» **DATASET EXCERPT**
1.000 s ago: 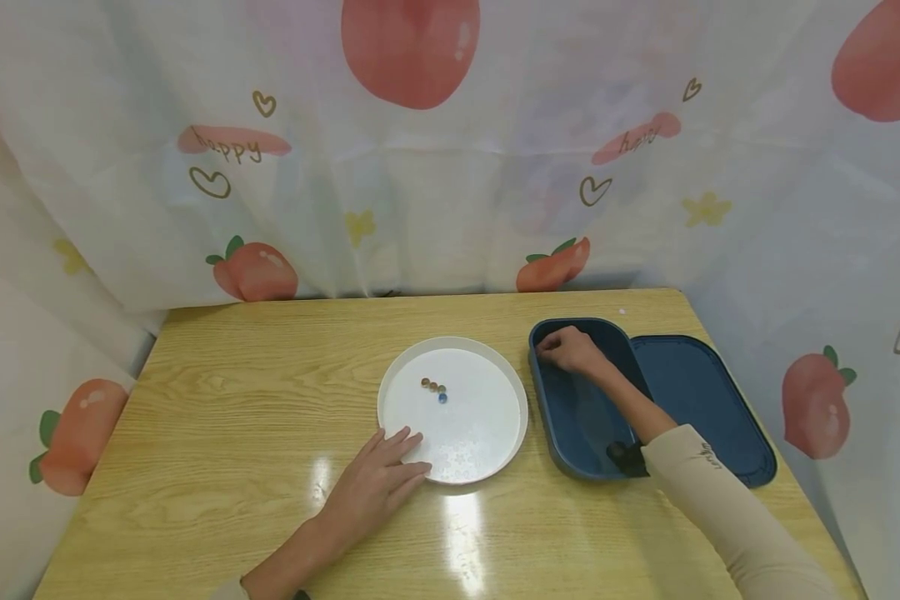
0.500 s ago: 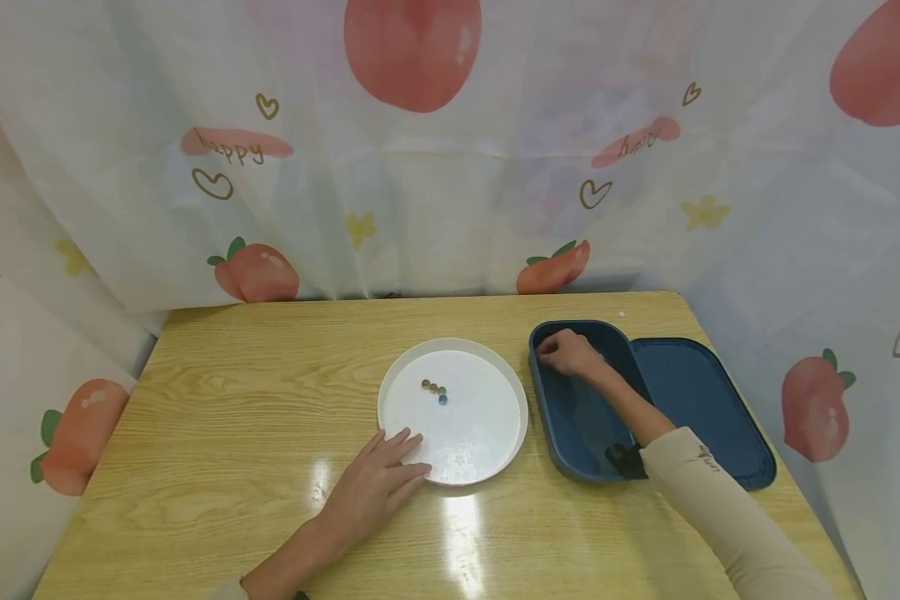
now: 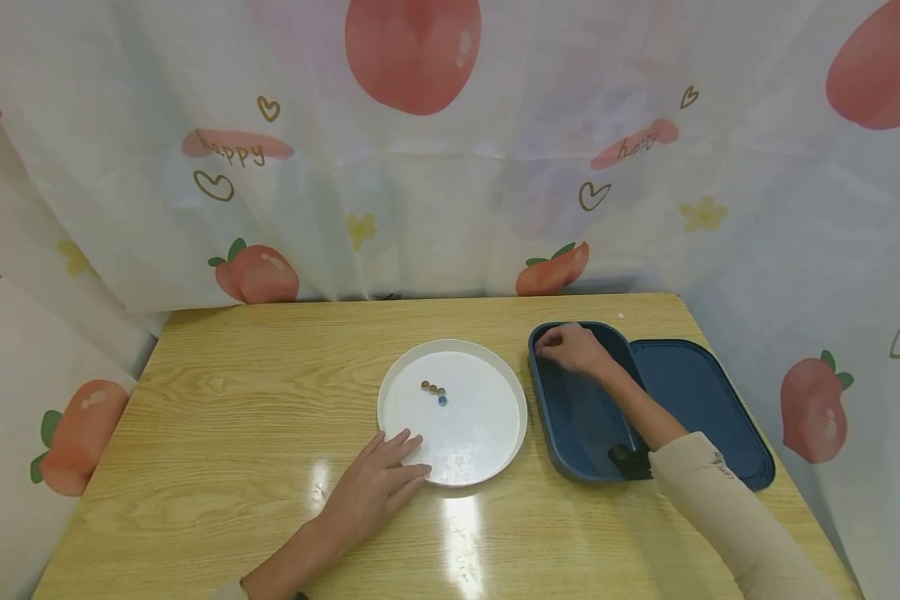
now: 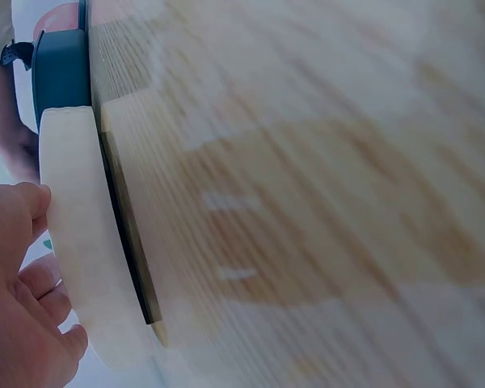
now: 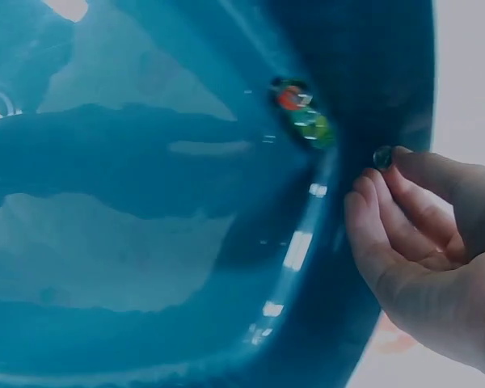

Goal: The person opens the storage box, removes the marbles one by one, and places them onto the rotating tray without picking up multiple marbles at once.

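Note:
In the head view my right hand (image 3: 570,346) is inside the far left corner of a dark blue rectangular box (image 3: 577,425). The right wrist view shows its thumb and fingers pinching a clear glass marble (image 5: 382,158) above the box floor. Close by in the corner lie an orange marble (image 5: 291,99) and a green marble (image 5: 314,129), blurred. My left hand (image 3: 378,479) rests with extended fingers on the near left rim of a round white tray (image 3: 476,425). Several marbles lie grouped on that tray, including a blue marble (image 3: 442,401) and a brown marble (image 3: 425,385).
A dark blue lid (image 3: 701,400) lies flat to the right of the box, partly behind the right forearm. All stand on a wooden table (image 3: 255,400), with a peach-printed curtain (image 3: 450,208) hanging behind it and at both sides.
My right hand has lifted slightly in the corner of the box. The left hand, tray and the marbles on it have stayed put.

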Demonstrator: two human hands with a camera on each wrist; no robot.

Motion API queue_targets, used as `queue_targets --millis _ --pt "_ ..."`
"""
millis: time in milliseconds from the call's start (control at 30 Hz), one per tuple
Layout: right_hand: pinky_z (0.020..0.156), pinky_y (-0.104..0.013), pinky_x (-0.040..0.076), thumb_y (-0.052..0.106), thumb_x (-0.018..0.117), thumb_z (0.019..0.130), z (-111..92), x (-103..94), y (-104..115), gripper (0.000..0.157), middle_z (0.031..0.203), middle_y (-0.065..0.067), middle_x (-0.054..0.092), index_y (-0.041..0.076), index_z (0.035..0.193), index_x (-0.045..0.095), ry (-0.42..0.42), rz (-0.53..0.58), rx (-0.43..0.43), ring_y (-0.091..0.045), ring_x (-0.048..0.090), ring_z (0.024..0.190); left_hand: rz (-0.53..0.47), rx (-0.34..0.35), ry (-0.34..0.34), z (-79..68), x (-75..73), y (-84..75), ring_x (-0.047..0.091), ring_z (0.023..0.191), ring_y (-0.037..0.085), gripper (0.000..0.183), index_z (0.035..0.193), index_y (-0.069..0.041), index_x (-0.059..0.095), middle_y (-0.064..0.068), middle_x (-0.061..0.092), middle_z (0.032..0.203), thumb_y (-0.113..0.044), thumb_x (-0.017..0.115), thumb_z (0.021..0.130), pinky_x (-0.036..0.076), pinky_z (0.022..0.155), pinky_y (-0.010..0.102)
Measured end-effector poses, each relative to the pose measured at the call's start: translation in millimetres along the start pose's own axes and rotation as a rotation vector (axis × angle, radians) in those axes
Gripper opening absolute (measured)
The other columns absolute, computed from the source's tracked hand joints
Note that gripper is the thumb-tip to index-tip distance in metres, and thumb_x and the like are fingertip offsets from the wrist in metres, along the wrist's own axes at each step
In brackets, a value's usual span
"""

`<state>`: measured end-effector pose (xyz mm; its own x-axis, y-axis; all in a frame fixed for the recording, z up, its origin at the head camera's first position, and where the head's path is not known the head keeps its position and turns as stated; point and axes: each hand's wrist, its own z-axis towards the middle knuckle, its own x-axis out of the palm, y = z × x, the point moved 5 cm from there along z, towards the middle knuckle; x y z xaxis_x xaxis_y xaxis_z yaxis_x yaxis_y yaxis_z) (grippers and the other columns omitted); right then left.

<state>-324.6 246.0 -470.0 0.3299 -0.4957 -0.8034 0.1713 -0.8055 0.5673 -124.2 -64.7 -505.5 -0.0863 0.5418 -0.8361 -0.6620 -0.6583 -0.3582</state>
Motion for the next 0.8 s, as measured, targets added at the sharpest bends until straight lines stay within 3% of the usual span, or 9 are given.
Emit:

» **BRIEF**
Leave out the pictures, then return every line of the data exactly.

» **WRITTEN ANSWER**
1.000 s ago: 
0.500 s ago: 
now: 
now: 
now: 

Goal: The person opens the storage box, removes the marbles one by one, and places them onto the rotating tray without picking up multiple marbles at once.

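Note:
In the head view my right hand (image 3: 570,346) is inside the far left corner of a dark blue rectangular box (image 3: 577,425). The right wrist view shows its thumb and fingers pinching a clear glass marble (image 5: 382,158) above the box floor. Close by in the corner lie an orange marble (image 5: 291,99) and a green marble (image 5: 314,129), blurred. My left hand (image 3: 378,479) rests with extended fingers on the near left rim of a round white tray (image 3: 476,425). Several marbles lie grouped on that tray, including a blue marble (image 3: 442,401) and a brown marble (image 3: 425,385).
A dark blue lid (image 3: 701,400) lies flat to the right of the box, partly behind the right forearm. All stand on a wooden table (image 3: 255,400), with a peach-printed curtain (image 3: 450,208) hanging behind it and at both sides.
My right hand has lifted slightly in the corner of the box. The left hand, tray and the marbles on it have stayed put.
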
Demonstrator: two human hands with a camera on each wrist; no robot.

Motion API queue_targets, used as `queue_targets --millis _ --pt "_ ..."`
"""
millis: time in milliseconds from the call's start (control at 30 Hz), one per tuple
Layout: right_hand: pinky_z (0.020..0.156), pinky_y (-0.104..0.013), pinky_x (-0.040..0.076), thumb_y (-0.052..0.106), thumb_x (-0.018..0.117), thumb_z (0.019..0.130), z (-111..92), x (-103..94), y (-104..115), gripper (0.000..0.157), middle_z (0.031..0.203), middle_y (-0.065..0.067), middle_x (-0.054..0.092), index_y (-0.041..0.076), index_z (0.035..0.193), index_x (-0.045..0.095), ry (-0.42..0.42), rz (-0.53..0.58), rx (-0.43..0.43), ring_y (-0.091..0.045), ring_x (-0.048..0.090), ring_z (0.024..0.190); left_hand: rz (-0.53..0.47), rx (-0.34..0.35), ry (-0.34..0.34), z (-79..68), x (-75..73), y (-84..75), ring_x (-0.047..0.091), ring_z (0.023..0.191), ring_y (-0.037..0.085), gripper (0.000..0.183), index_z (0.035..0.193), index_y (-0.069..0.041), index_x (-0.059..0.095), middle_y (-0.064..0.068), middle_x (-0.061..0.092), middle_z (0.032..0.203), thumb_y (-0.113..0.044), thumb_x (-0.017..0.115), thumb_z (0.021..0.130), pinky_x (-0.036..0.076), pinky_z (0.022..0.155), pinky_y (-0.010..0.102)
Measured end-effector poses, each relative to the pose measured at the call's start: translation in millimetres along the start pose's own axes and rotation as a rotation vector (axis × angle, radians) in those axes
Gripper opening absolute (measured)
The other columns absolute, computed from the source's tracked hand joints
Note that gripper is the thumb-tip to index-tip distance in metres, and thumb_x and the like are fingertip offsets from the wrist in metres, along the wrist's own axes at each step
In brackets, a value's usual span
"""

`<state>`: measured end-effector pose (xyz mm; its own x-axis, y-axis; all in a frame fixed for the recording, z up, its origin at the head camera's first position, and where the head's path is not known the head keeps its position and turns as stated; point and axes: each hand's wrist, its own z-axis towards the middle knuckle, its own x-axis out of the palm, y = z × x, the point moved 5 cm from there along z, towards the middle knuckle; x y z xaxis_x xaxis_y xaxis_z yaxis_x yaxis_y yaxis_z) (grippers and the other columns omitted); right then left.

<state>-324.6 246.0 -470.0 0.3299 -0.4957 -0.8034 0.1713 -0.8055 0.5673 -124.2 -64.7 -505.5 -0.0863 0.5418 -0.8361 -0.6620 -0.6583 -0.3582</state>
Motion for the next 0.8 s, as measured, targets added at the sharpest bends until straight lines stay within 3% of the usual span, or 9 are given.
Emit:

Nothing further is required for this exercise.